▸ **What you are asked to do**
Please work out how many lines of this material include "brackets", and answer with that number by itself.
----
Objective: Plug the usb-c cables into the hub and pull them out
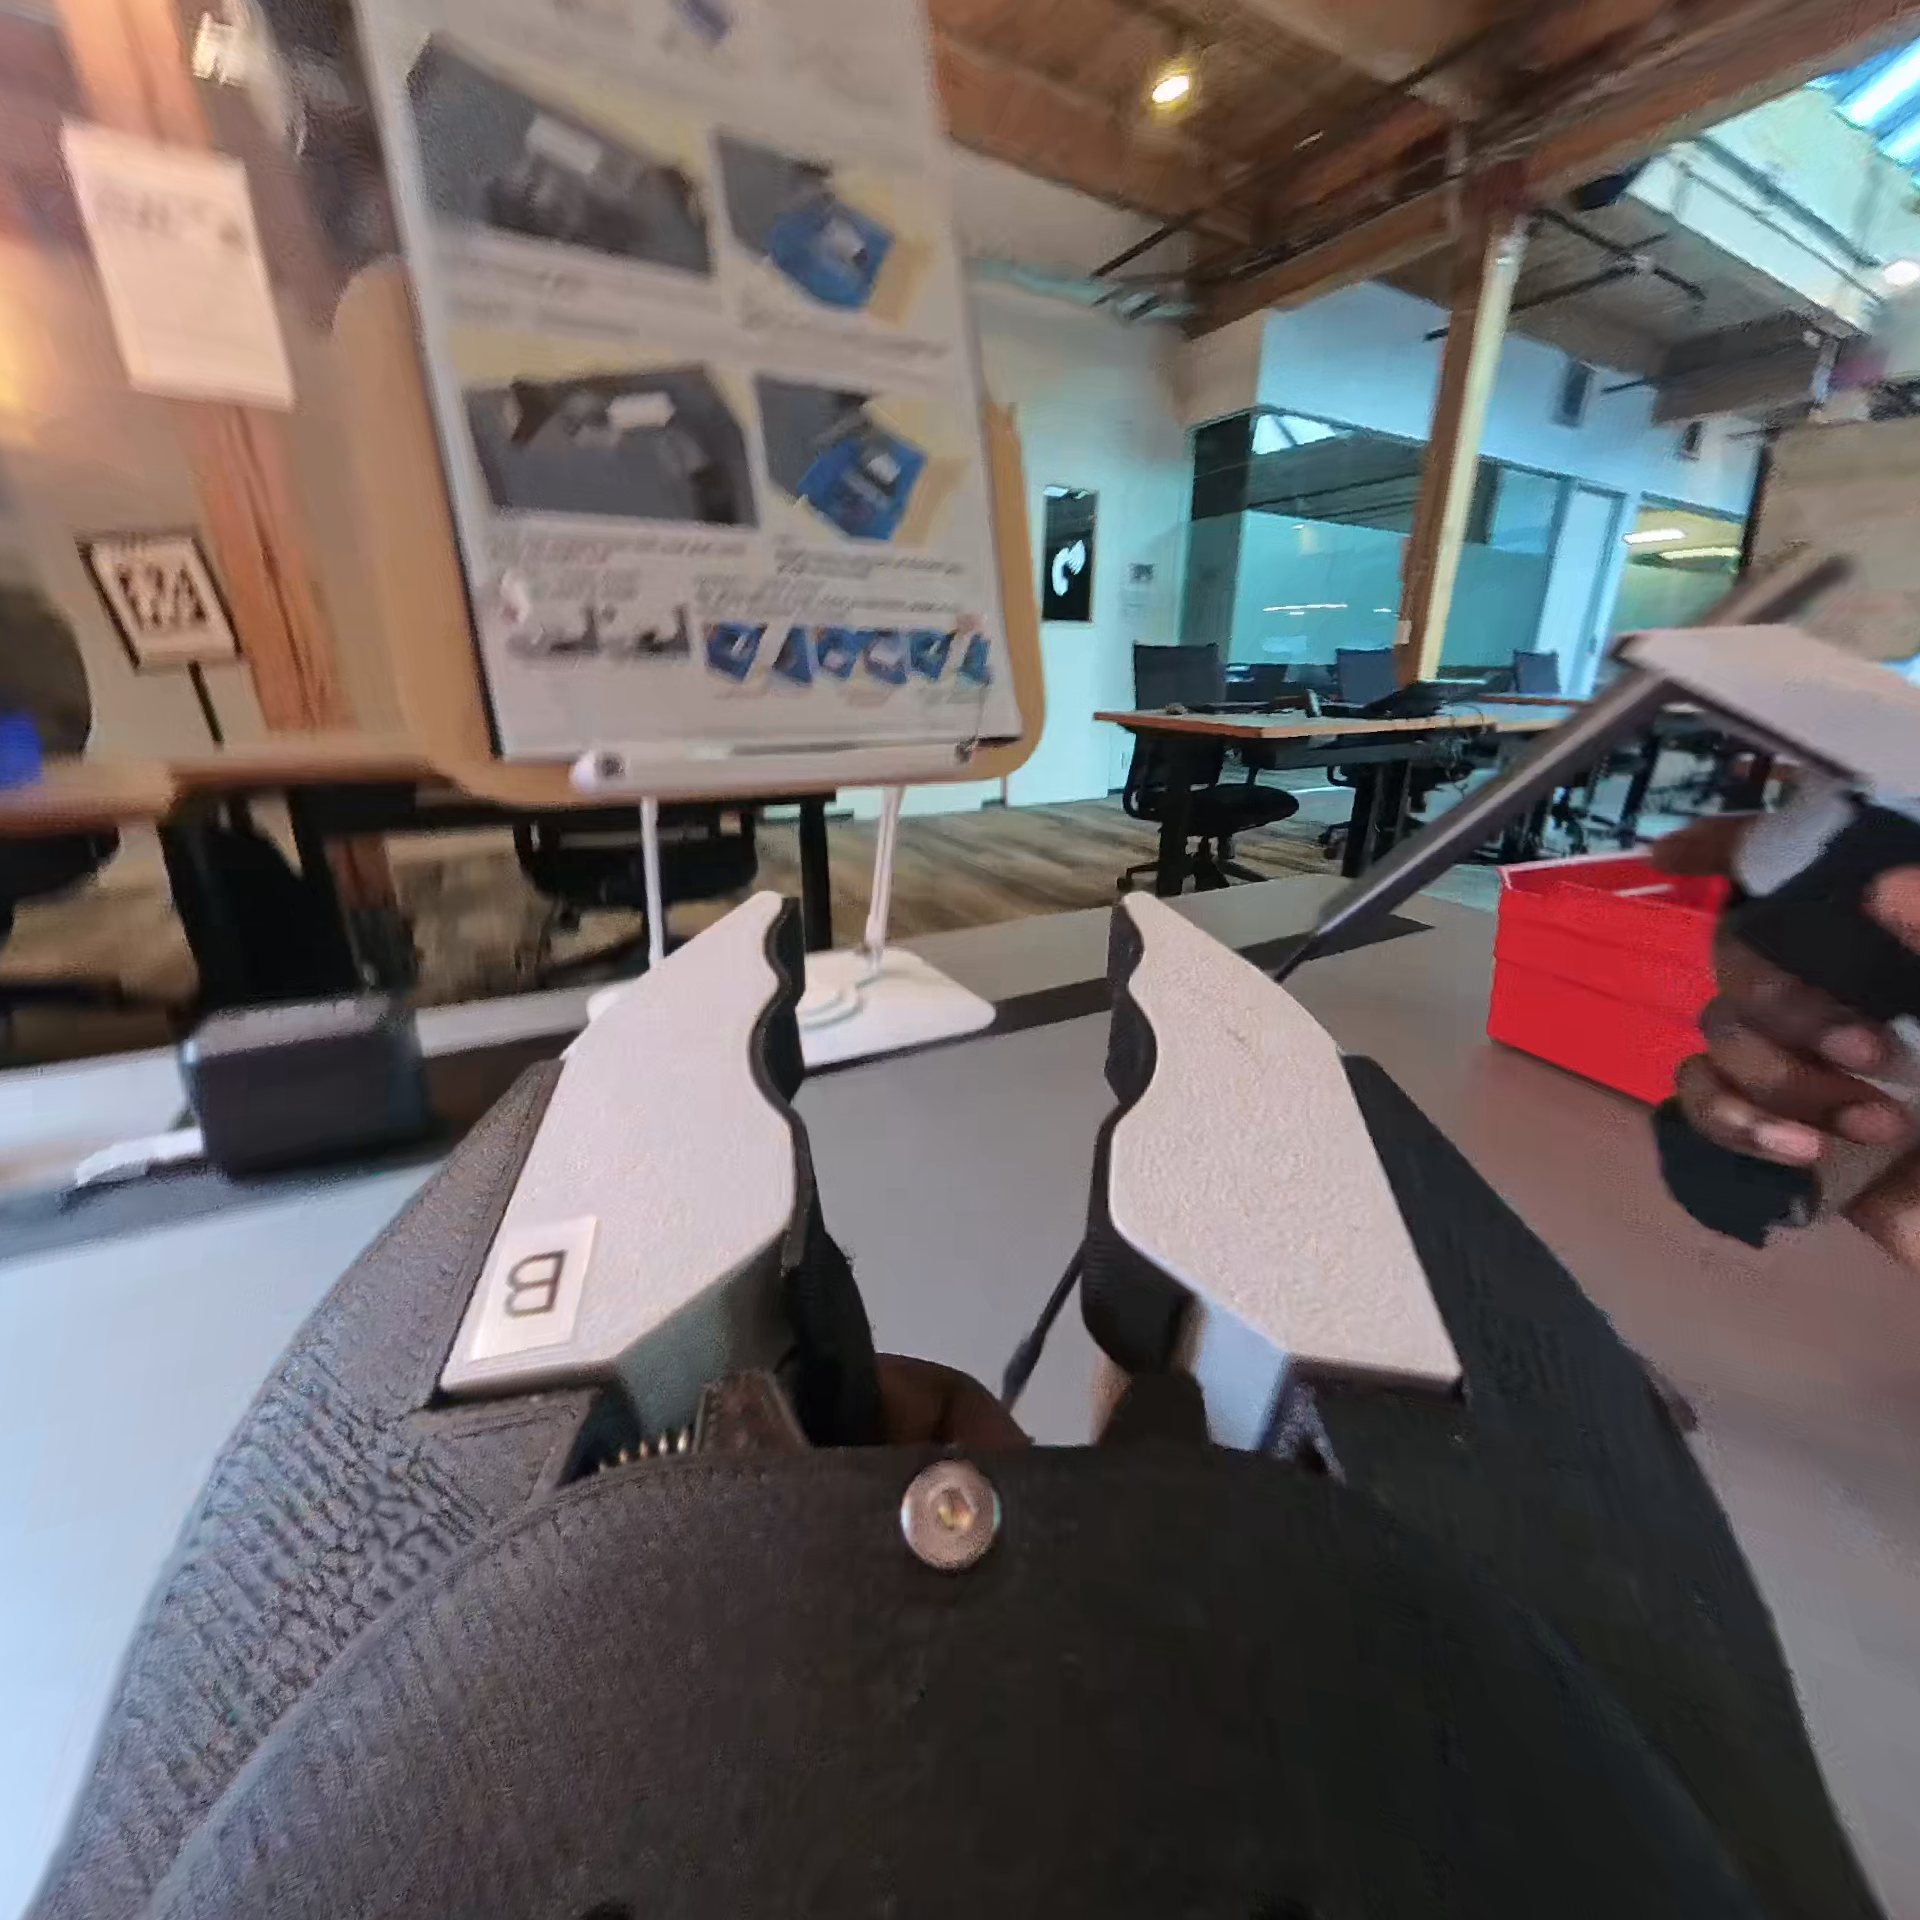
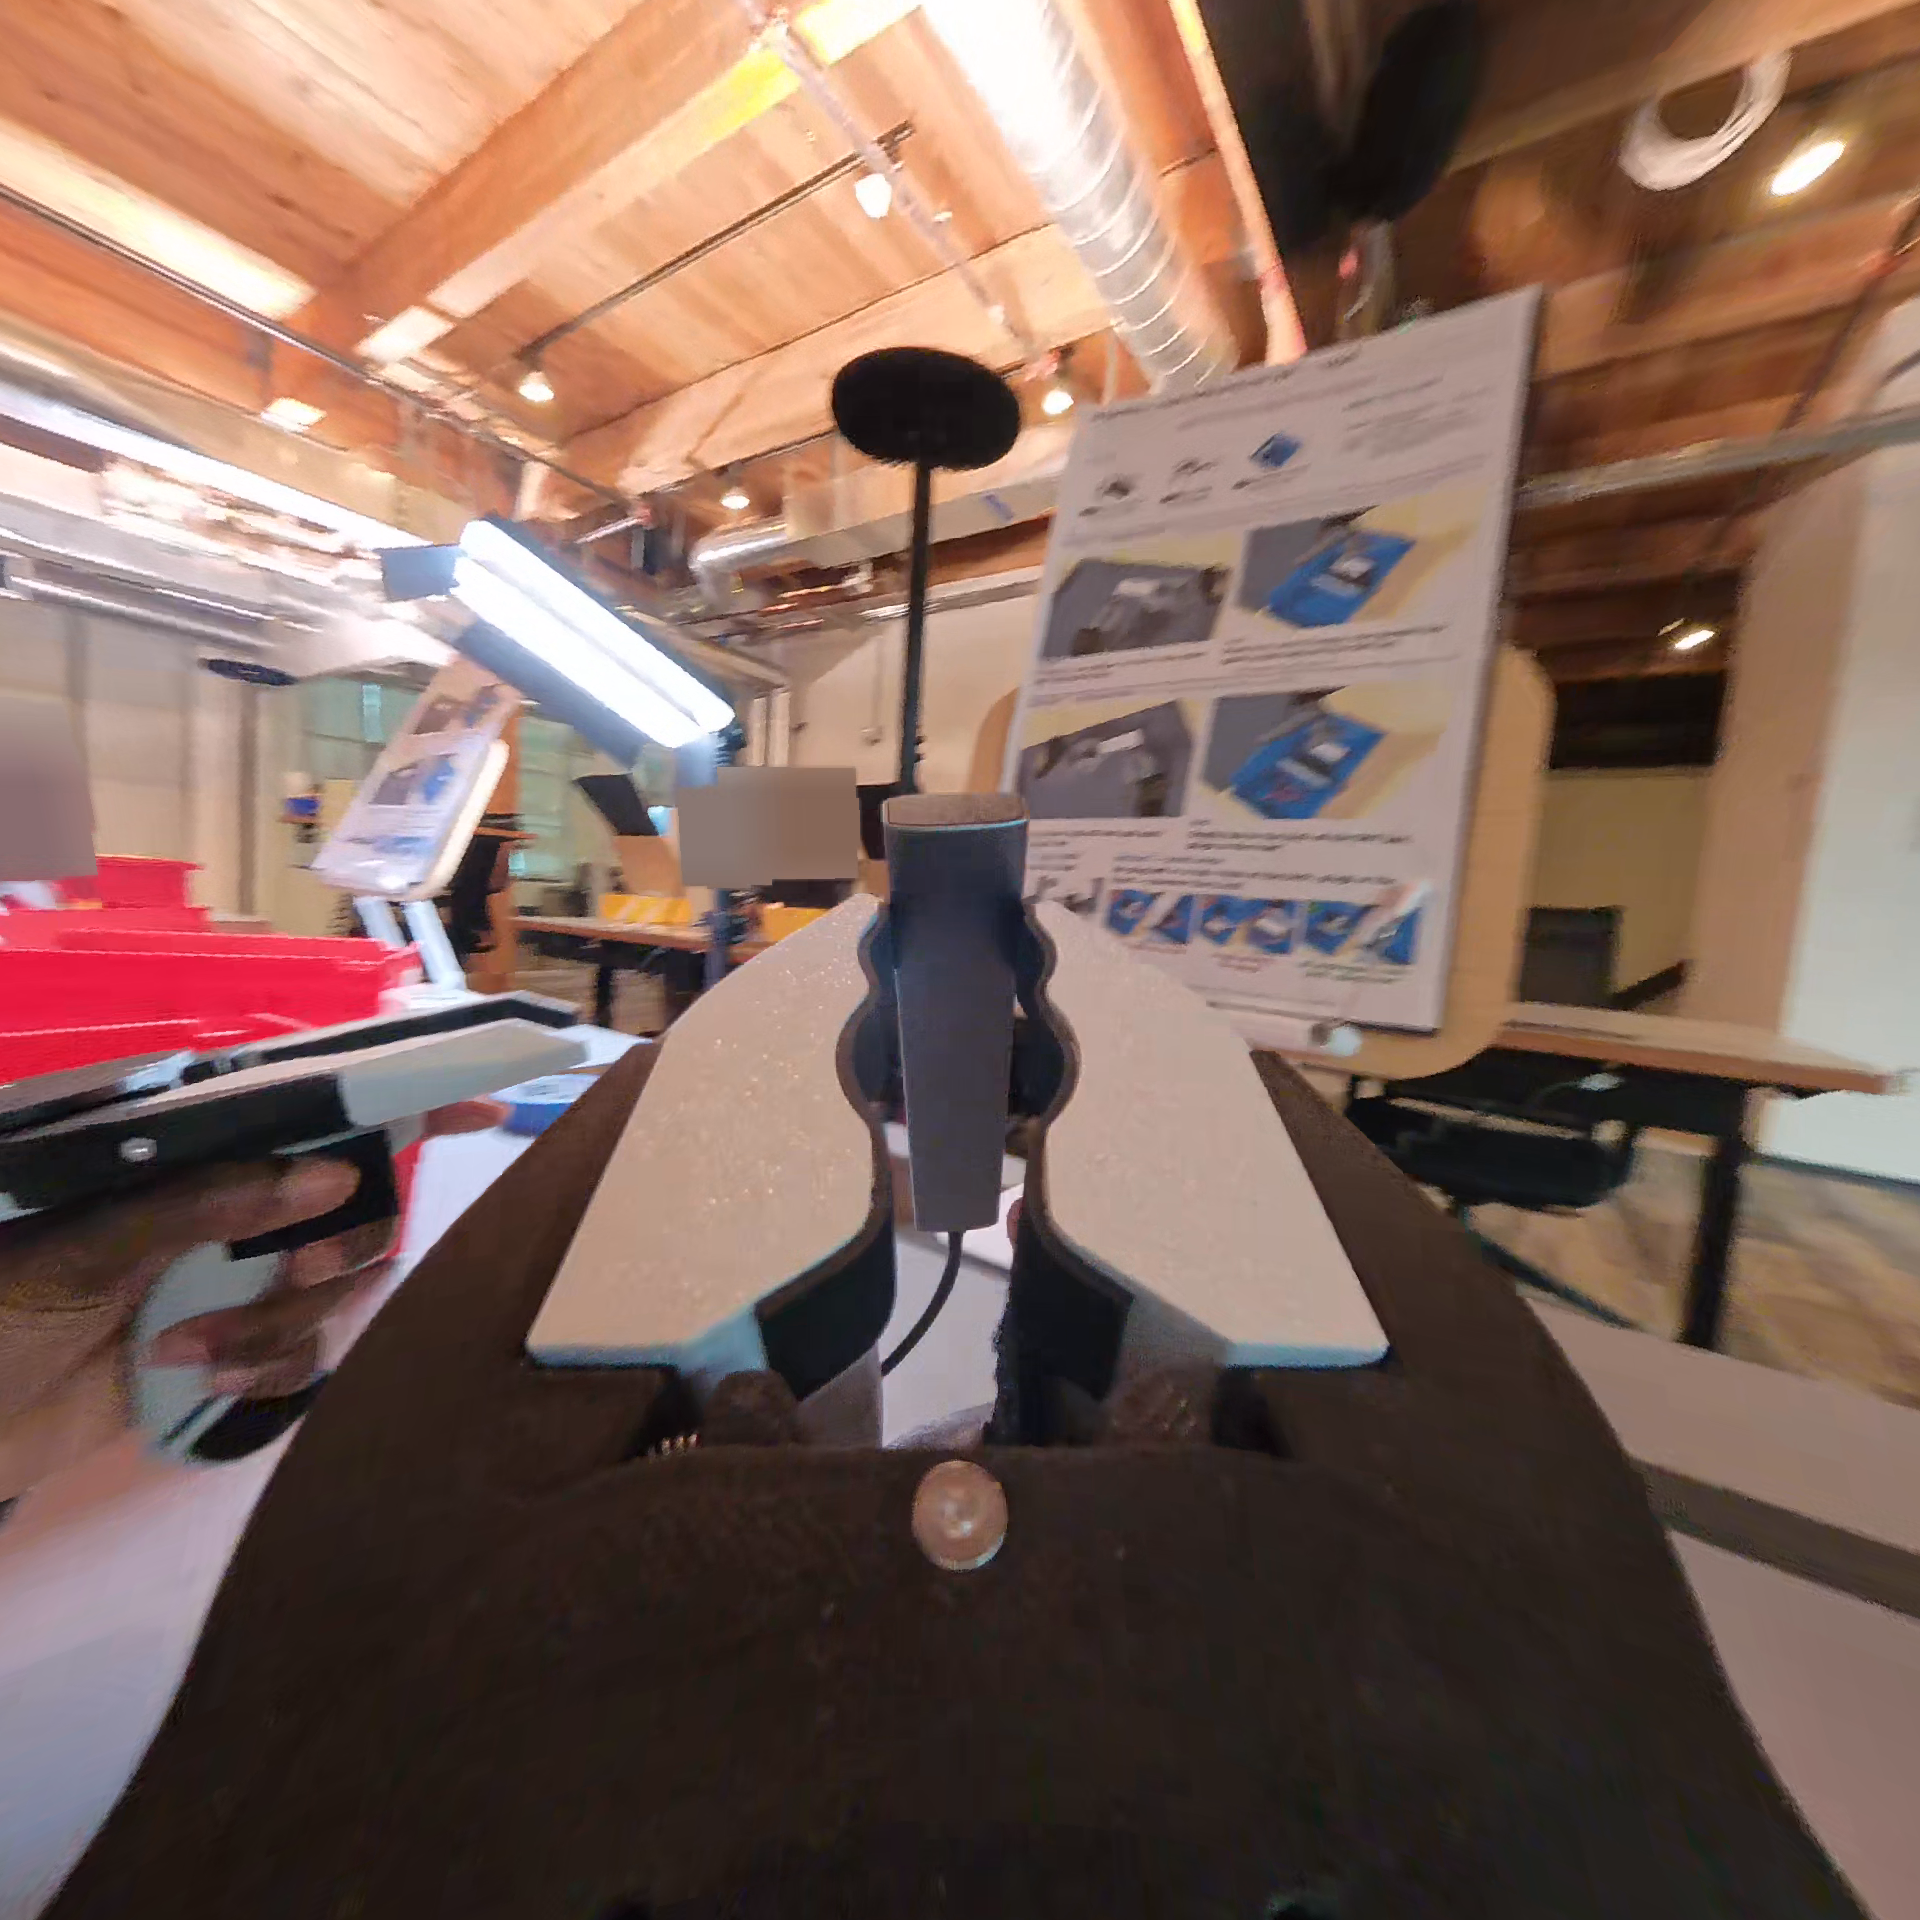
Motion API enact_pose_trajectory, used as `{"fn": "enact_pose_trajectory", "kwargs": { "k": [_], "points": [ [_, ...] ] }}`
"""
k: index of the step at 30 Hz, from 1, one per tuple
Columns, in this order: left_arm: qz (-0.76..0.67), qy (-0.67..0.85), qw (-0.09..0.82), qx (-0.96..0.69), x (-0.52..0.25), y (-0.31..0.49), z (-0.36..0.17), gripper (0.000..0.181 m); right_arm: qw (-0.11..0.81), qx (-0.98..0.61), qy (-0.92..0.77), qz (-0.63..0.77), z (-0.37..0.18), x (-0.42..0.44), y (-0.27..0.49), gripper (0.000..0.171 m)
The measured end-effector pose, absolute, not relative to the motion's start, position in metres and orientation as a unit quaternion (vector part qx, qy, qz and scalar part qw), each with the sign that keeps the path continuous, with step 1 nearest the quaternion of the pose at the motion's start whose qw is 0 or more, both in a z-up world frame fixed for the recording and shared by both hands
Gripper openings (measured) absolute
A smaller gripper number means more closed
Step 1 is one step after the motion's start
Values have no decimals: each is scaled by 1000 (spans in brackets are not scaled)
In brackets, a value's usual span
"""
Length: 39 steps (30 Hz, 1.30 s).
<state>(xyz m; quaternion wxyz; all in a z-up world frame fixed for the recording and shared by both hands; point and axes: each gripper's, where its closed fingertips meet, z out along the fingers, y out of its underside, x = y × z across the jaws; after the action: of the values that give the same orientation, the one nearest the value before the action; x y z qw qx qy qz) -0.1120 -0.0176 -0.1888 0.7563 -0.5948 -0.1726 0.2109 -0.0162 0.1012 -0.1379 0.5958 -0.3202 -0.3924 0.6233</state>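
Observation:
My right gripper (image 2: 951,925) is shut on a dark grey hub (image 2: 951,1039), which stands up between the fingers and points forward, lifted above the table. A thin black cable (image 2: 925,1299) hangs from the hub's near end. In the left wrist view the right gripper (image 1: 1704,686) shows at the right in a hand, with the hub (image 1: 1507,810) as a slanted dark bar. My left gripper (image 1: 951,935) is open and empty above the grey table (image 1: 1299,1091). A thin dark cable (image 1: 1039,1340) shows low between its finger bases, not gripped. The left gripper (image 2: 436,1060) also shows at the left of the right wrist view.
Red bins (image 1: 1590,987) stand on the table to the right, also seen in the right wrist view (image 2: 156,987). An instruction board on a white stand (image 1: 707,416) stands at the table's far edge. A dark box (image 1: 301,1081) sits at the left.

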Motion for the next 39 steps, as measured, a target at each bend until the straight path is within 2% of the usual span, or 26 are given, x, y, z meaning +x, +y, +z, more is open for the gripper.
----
▸ **Task output**
2